### EXERCISE DIRECTIONS:
All of the data must be output exactly, with every picture left out.

# # # # #

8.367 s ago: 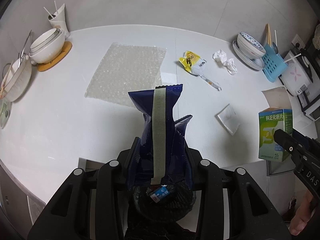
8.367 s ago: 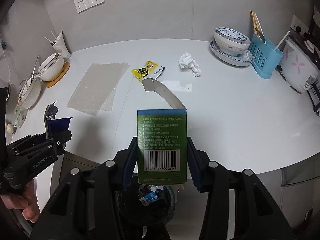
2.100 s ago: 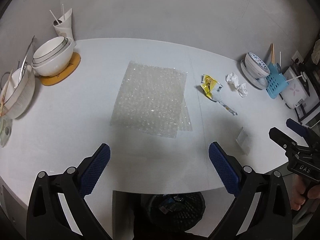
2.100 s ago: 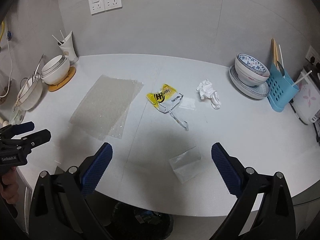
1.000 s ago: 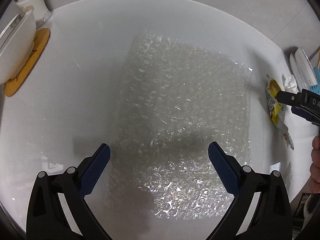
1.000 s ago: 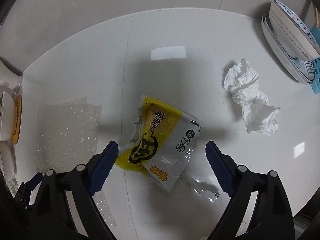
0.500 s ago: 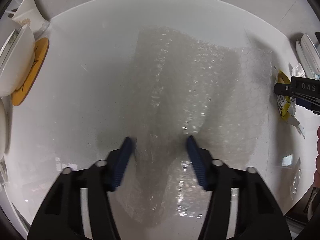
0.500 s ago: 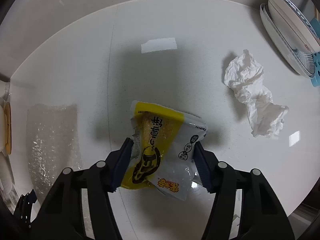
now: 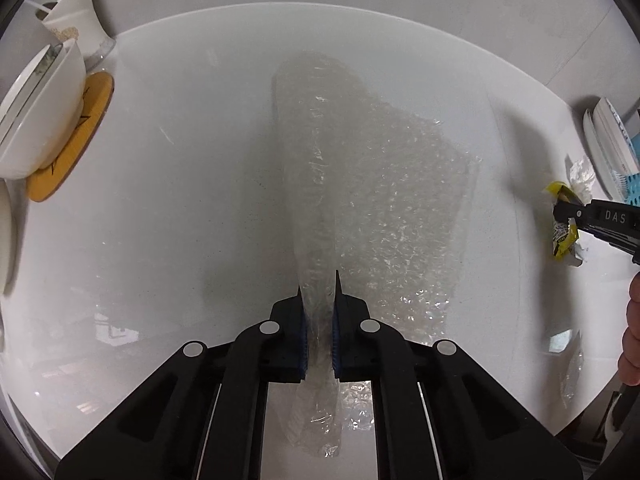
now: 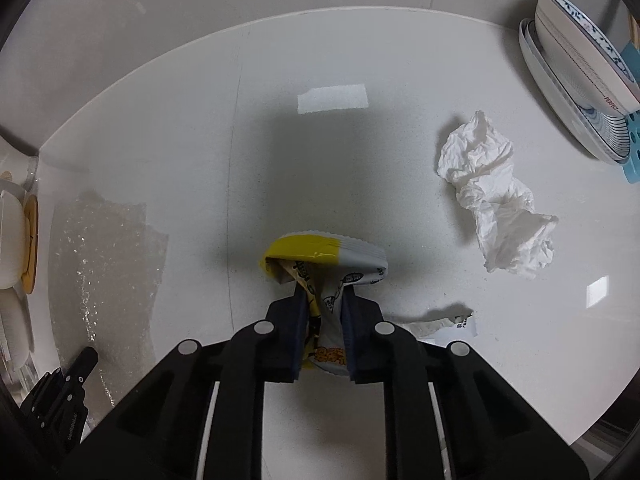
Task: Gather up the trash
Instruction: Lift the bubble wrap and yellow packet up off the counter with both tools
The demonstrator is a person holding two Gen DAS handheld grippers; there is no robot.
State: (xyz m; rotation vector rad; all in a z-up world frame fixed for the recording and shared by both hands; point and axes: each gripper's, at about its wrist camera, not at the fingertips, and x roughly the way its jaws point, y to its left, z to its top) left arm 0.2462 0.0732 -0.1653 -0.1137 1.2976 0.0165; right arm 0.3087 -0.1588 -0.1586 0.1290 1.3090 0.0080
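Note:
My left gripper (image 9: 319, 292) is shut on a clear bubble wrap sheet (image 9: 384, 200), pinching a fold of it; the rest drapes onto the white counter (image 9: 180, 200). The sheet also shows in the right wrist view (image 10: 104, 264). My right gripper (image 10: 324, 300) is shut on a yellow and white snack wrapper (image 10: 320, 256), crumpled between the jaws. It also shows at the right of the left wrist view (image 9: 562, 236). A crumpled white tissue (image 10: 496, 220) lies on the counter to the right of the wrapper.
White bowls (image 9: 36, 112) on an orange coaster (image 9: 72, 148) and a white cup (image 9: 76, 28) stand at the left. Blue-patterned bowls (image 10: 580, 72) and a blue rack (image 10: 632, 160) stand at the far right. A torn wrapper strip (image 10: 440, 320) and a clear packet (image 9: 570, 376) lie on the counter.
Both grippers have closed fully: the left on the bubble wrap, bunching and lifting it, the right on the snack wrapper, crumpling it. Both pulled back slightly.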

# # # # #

### ANSWER BOX:
8.367 s ago: 
8.367 s ago: 
2.100 s ago: 
2.100 s ago: 
1.000 s ago: 
1.000 s ago: 
0.500 s ago: 
0.500 s ago: 
now: 
now: 
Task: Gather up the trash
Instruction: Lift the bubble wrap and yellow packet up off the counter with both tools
The demonstrator is a person holding two Gen DAS handheld grippers; there is no robot.
State: (xyz m; rotation vector rad; all in a z-up world frame fixed for the recording and shared by both hands; point and axes: each gripper's, at about its wrist camera, not at the fingertips, and x roughly the way its jaws point, y to its left, z to its top) left arm 0.2462 0.0732 -0.1653 -0.1137 1.2976 0.0165; right arm 0.3087 -0.1588 -0.1586 0.1290 1.3090 0.0080
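Note:
My left gripper (image 9: 319, 292) is shut on a clear bubble wrap sheet (image 9: 384, 200), pinching a fold of it; the rest drapes onto the white counter (image 9: 180, 200). The sheet also shows in the right wrist view (image 10: 104, 264). My right gripper (image 10: 324, 300) is shut on a yellow and white snack wrapper (image 10: 320, 256), crumpled between the jaws. It also shows at the right of the left wrist view (image 9: 562, 236). A crumpled white tissue (image 10: 496, 220) lies on the counter to the right of the wrapper.
White bowls (image 9: 36, 112) on an orange coaster (image 9: 72, 148) and a white cup (image 9: 76, 28) stand at the left. Blue-patterned bowls (image 10: 580, 72) and a blue rack (image 10: 632, 160) stand at the far right. A torn wrapper strip (image 10: 440, 320) and a clear packet (image 9: 570, 376) lie on the counter.
Both grippers have closed fully: the left on the bubble wrap, bunching and lifting it, the right on the snack wrapper, crumpling it. Both pulled back slightly.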

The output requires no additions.